Something else hit home for Zeiders that night in Ohio. He wants to be where a legend like Strait is today—selling out stadiums with record crowds. No limits.

“That’s what I want to do with my life, and I’ll do everything in my power to get to that point,” he said.

One reason for Zeiders’ fast rise to fame is his ability to be versatile while maintaining the outlaw edge to his music. The new album rocks, but Zeiders also displays a vulnerability at times singing about life and relationships. He embraces the outlaw label, but Zeiders isn’t afraid to mix in a little heartbreak in his music.

He knows what it’s like to lose something you love. 

The Road Adjusts to Zeiders, Not the Other Way Around

Ending his lacrosse career and moving from the “Chocolate Capital of the World” in Hershey to Music City meant Zeiders had to say goodbye to his former life as a star athlete from Pennsylvania. Making sacrifices to chase a dream is something Zeiders learned during his 12 years playing lacrosse, and it’s another way that sports helped him launch a career in country music. 

“I owe everything to the sport, my family, and my faith. Lacrosse taught me that you need to push your limitations if you want to win,” Zeiders says. “I’m going to put out music and lyrics that I believe in—heartbreak, storyteller, rock-and-roll, whatever.

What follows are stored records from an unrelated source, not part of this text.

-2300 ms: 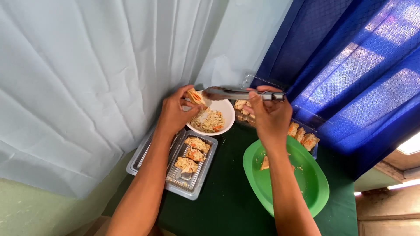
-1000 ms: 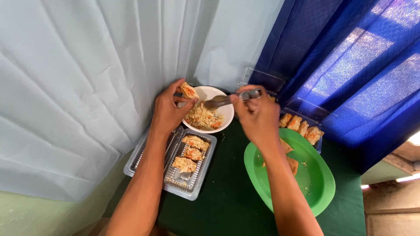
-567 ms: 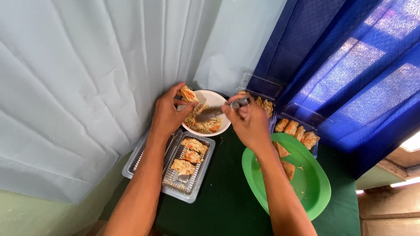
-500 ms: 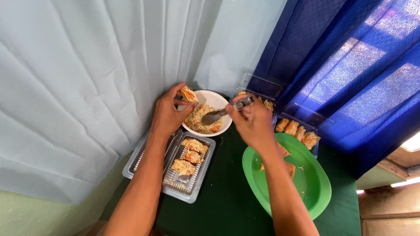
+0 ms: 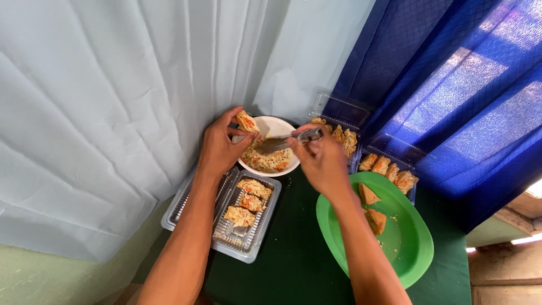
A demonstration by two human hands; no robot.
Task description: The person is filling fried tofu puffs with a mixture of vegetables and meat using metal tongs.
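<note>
Both hands grasp over the white bowl point(image 5: 280, 129)'s rim: left point(image 5: 219, 148) a pastry point(image 5: 247, 121); right point(image 5: 320, 161) a spoon point(image 5: 280, 143).

One head-worn view looks steeply down, fairly close, onto the green table point(image 5: 293, 271)

Clear plastic clamshell tray point(image 5: 255, 240) at seven o'clock, rectangular, open, its hinged lid point(image 5: 186, 200) lying flat at its nine o'clock side. Two more clear trays point(image 5: 333, 107) at one o'clock beside the blue curtain. No labels, signs, screens.
</note>
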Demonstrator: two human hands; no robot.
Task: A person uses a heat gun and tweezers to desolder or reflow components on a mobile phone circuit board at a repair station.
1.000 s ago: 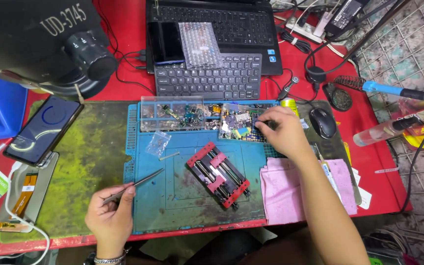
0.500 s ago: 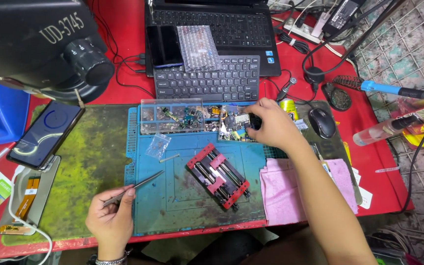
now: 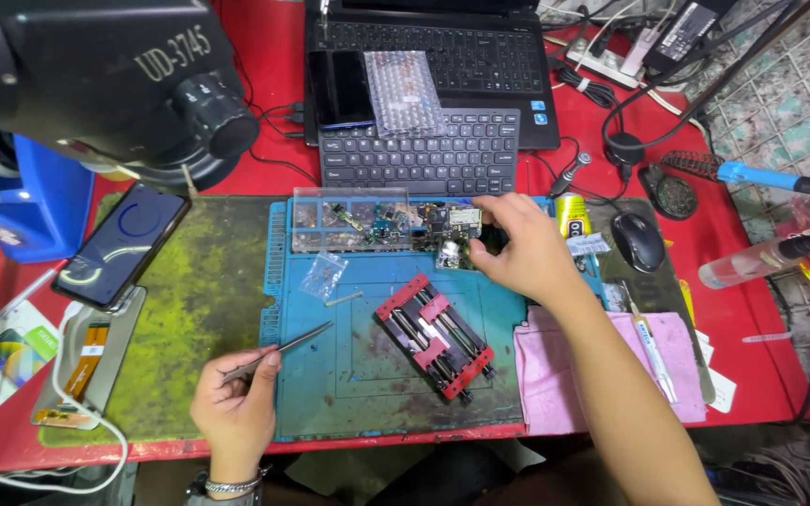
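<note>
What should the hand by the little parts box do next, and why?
Probably lift the small circuit board it is pinching and carry it down to the red clamp. The right hand already has its fingers on that board beside the clear parts box, the clamp looks empty, and the left hand holds tweezers ready.
</note>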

I’ll continue to grow at 24 years of age, and we have a long road ahead of us.”

And that road will always include a rigorous workout routine before every show and strict discipline to avoid any of the bad post-show habits. 

A few slices of pizza and cold beers to celebrate at the end of the night? Not for Zeiders. There’s another show tomorrow, and on the road it’s always a game-day mentality to be at his best. 

“I’m not going to get shit-faced after a show. When the show’s over, and I have another one the next day, it’s water and straight to bed,” he says. “I’m focused on the present, what’s coming up in the future, and making sure I get there.”